THE TASK. Would you retype the whole listing verbatim, keeping pictures out of it?
*** Block opens ***
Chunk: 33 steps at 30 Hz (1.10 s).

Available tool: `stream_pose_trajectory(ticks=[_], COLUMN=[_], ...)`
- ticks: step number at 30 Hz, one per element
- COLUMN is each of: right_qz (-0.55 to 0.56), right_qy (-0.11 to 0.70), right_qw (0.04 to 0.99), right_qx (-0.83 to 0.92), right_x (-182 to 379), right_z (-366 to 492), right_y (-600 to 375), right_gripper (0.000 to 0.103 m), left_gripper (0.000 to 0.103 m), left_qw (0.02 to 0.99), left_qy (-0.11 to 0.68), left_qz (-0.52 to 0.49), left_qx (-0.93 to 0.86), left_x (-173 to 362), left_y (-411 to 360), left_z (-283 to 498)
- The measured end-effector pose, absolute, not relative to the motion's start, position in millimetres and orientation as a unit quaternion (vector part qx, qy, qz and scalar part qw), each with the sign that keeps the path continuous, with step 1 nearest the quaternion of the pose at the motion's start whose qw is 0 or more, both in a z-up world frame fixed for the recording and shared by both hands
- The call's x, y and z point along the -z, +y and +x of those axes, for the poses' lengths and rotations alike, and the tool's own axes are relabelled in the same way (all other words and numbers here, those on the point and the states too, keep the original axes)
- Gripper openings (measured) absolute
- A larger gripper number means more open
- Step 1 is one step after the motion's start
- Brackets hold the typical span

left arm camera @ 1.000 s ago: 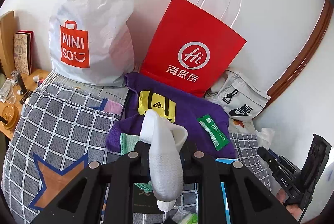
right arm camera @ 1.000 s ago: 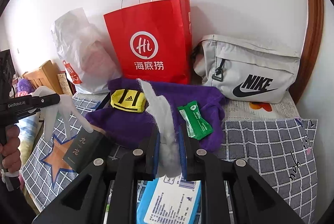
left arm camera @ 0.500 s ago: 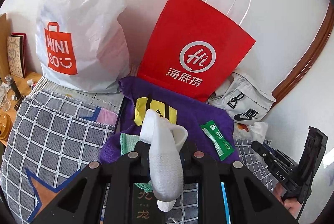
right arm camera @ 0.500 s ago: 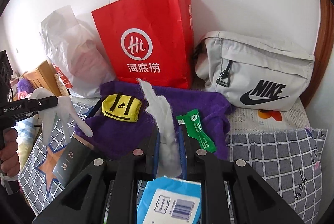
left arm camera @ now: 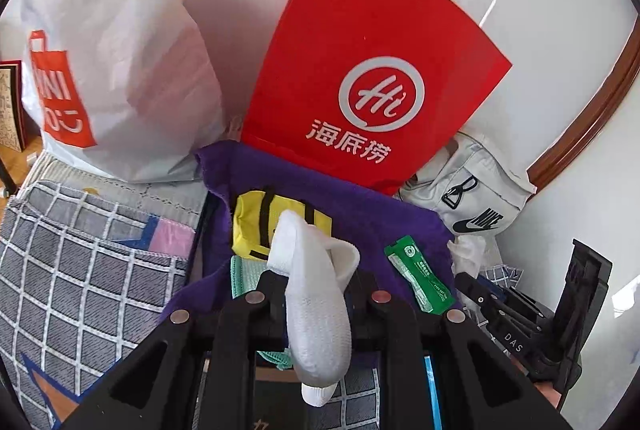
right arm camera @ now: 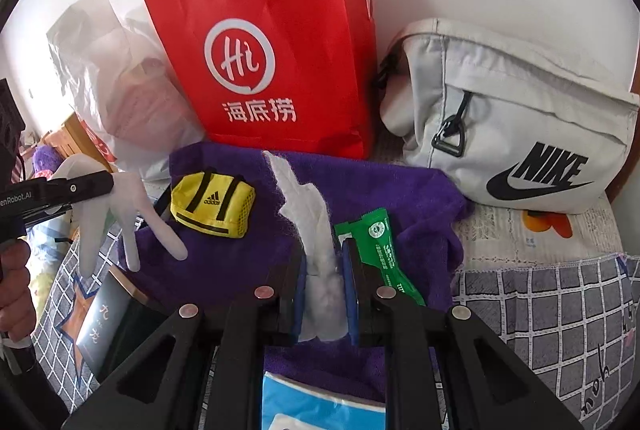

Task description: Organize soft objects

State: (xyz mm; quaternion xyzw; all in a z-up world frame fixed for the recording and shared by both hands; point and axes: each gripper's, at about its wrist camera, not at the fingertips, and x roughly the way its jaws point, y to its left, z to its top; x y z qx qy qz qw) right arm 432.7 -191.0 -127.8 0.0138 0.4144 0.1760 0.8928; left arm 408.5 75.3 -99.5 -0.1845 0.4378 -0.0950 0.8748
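2 grippers: left gripper (left arm camera: 316, 294) clamps sock (left arm camera: 318, 314); right gripper (right arm camera: 324, 294) clamps tissue (right arm camera: 316, 242).

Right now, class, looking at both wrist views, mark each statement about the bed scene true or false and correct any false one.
1. The left gripper is shut on a white sock. True.
2. The right gripper is open and holds nothing. False: it is shut on a white tissue.
3. The yellow Adidas pouch lies on the purple towel. True.
4. The red Haidilao paper bag lies flat on the bed. False: it stands upright by the wall.
5. The grey Nike bag sits left of the red bag. False: it sits to the right.
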Motion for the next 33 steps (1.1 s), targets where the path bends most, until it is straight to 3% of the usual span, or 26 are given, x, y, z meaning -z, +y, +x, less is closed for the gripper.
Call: stream_pose_trajectory(ticks=[18,33], right_qz=[-0.013,-0.01], right_qy=[0.475,0.499], right_qw=[0.86,0.848], right_qx=[-0.184,-0.177], right_x=[177.3,190.5], right_z=[458.7,466.6], right_y=[-191.3,-193.9], right_gripper=[0.017,0.021], left_gripper=[0.019,0.025], left_qw=[0.844,0.838], left_qy=[0.503,0.513], left_qz=[-0.167,-0.17], left_qx=[0.083,0.079], left_x=[169.4,172.5], left_y=[56.6,62.8], left_z=[447.2,452.6])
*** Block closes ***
OUTPUT FOR THIS EXERCISE.
Chunk: 33 steps at 30 Hz (1.10 s).

Available tool: `stream_pose_trajectory(ticks=[_], COLUMN=[_], ...)`
- ticks: step number at 30 Hz, one per element
- COLUMN is each of: right_qz (-0.55 to 0.56), right_qy (-0.11 to 0.70), right_qw (0.04 to 0.99), right_qx (-0.83 to 0.92), right_x (-182 to 379), right_z (-366 to 492), right_y (-600 to 375), right_gripper (0.000 to 0.103 m), left_gripper (0.000 to 0.103 m), left_qw (0.02 to 0.99), left_qy (-0.11 to 0.68), left_qz (-0.52 to 0.49), left_qx (-0.93 to 0.86), left_x (-173 to 362), left_y (-411 to 360), left_z (-283 to 498)
- The measured end-effector pose, absolute, not relative to the motion's start, position in millimetres and orientation as a unit quaternion (vector part qx, qy, qz and scalar part qw), each with the sign that keeps the path continuous, with step 1 nearest the quaternion of the pose at the motion's start whose qw is 0 or more, both in a z-up world frame fixed for the recording and shared by both hands
- The call's x, y and z point along the -z, +y and +x of those axes, for the poses' lengths and rotations alike, and the tool's own axes are relabelled in the same way (all other words and numbers here, those on the point and the states too, keep the original axes)
- Gripper openings (measured) absolute
- A larger gripper number means more open
- Step 1 is one step after the motion's start
- Brackets hold the typical span

left arm camera @ 1.000 s ago: 
right arm camera @ 1.000 s ago: 
left arm camera @ 0.500 s ago: 
right arm camera @ 0.500 s ago: 
left arm camera @ now: 
right arm camera @ now: 

Task description: Organize soft objects

State: (xyz mm; quaternion xyzw; all in a z-up world frame fixed for the recording and shared by both hands; point and axes: each gripper's, at about its wrist camera, not at the fingertips, and x roughly the way its jaws point, y to its left, z to its top; x y z qx qy qz qw) right arm 432.7 -191.0 -127.8 0.0138 0.4144 0.1760 0.8928; left arm 408.5 75.3 -99.5 -0.1845 0.4378 -0.0950 0.8748
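2 grippers: left gripper (left arm camera: 316, 294) clamps sock (left arm camera: 318, 314); right gripper (right arm camera: 324, 294) clamps tissue (right arm camera: 316, 242).

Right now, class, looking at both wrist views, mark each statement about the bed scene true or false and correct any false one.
1. The left gripper is shut on a white sock. True.
2. The right gripper is open and holds nothing. False: it is shut on a white tissue.
3. The yellow Adidas pouch lies on the purple towel. True.
4. The red Haidilao paper bag lies flat on the bed. False: it stands upright by the wall.
5. The grey Nike bag sits left of the red bag. False: it sits to the right.
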Motion for the next 33 steps (1.1 s), targets where the path bends most, until it is straight to 3% of the usual span, or 26 are given, x, y, z meaning -z, +y, +x, less is closed for the gripper.
Call: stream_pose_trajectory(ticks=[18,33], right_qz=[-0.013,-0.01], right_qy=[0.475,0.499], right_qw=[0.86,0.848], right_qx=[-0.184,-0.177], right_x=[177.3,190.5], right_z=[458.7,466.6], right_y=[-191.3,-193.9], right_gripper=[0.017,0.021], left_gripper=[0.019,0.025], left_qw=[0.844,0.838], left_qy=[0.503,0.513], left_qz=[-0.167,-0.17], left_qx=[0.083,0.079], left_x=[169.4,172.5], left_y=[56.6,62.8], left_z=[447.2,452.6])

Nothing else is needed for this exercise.